Nonetheless, the poems in section three are still powerful. Here is an excerpt "Of Course She Looked Back":

She wondered had she unplugged
the coffeepot? the iron?
Was the oven off?
Her husband uttered, Keep going.
Whisphered, Stay the course, or
Baby, forget about it. She couldn't.

Now a bursting garden of fire
the city bloomed to flame after flame
like hot fruit in a persimmon orchard.

Diaz' poems are strong, direct, serious, playful, lyrical, and often surreal. Her images can be violent and bizarre, with references to culture, history, and myth. One reference goes back to ancient Greece, where the palace of Persephone was set on fire supposedly because of love for a woman.

This book is rich in everything, including the English language, Spanish words and phrases, love, anger, despair.

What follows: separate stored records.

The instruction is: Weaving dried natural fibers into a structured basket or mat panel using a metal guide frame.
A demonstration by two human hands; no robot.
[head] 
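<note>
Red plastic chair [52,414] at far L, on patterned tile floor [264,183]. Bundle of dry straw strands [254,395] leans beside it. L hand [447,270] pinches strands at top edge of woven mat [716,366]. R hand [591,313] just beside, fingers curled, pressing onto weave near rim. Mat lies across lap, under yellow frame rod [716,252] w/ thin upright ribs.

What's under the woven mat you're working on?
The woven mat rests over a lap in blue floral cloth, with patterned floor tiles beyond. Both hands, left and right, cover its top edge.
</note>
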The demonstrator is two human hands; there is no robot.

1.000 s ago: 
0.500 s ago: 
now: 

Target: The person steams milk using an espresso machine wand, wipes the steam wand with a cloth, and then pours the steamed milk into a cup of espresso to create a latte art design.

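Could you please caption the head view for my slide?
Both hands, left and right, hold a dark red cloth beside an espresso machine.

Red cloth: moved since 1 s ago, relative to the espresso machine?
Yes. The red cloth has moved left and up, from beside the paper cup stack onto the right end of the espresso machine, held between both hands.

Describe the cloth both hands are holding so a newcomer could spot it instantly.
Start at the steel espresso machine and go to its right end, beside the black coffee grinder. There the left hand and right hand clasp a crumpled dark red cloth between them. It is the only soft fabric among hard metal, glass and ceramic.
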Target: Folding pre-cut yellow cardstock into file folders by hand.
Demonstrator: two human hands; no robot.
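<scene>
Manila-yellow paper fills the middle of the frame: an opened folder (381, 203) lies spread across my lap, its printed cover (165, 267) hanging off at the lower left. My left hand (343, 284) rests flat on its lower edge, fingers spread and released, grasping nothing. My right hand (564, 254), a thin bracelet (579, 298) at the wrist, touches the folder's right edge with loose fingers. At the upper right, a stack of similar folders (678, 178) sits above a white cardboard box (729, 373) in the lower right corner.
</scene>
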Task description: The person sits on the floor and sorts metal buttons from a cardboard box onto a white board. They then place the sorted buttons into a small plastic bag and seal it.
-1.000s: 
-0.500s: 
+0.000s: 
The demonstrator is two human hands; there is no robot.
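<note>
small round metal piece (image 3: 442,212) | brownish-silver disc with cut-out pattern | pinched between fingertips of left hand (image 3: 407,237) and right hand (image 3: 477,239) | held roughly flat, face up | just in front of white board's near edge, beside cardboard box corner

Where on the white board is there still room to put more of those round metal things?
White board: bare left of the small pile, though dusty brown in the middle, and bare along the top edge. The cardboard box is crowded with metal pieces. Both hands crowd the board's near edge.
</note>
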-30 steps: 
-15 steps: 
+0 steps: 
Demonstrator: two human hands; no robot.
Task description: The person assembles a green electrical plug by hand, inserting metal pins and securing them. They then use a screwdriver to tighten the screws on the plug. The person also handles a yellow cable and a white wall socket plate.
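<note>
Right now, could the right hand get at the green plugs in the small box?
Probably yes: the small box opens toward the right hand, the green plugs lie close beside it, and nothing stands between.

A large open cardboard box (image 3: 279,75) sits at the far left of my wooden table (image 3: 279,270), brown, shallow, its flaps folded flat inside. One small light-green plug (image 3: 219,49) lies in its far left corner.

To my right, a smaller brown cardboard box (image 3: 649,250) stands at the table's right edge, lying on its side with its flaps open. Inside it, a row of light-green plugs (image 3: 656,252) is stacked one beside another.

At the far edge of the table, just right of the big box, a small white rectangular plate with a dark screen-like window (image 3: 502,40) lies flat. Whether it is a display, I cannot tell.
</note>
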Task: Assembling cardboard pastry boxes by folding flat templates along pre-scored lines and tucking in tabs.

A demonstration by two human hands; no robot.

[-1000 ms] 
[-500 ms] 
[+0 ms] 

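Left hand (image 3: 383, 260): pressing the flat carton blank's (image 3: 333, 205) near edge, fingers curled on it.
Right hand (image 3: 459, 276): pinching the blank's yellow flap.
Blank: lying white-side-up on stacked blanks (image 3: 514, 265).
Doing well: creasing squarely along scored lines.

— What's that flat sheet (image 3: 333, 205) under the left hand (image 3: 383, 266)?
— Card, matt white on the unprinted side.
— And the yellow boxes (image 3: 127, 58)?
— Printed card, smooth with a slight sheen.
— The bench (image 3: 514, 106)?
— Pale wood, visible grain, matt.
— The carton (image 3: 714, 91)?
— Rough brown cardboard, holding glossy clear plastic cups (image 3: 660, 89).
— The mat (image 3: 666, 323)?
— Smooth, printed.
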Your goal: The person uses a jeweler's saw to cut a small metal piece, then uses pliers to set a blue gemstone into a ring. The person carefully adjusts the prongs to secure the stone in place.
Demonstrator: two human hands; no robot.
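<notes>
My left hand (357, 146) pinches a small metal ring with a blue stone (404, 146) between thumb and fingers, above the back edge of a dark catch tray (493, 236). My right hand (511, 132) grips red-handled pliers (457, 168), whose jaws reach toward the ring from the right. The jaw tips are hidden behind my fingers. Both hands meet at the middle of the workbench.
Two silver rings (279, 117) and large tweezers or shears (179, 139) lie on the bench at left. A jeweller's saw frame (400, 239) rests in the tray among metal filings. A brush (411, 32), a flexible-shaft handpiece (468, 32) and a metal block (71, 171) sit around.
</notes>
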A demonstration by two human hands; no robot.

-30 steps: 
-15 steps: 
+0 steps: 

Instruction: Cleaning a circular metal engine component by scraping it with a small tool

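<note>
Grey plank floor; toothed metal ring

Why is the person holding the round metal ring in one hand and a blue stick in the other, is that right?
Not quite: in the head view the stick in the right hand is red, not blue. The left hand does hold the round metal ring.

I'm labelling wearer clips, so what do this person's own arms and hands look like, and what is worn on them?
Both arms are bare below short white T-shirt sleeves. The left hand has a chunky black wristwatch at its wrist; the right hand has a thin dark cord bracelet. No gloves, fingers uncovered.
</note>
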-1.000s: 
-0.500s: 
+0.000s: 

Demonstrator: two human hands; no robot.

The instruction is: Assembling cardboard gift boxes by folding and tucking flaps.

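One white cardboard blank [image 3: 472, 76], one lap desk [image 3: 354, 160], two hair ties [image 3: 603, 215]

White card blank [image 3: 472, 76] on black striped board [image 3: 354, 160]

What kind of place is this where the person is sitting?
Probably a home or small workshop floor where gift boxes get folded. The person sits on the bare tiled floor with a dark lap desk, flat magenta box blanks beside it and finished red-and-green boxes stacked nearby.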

Diaz's ability to reveal to us the core of the story and the heartache of the people in evocative poems is remarkable.

Before reading these poems, I knew that when the "white God" came to America, Native American lives changed forever. I never realized how much, or how this change is still felt and seen in present day America.

 

Natalie Diaz is a member of the Mojave and Pima Indian tribes. She grew up in the Fort Mojave Indian Village in Needles, California.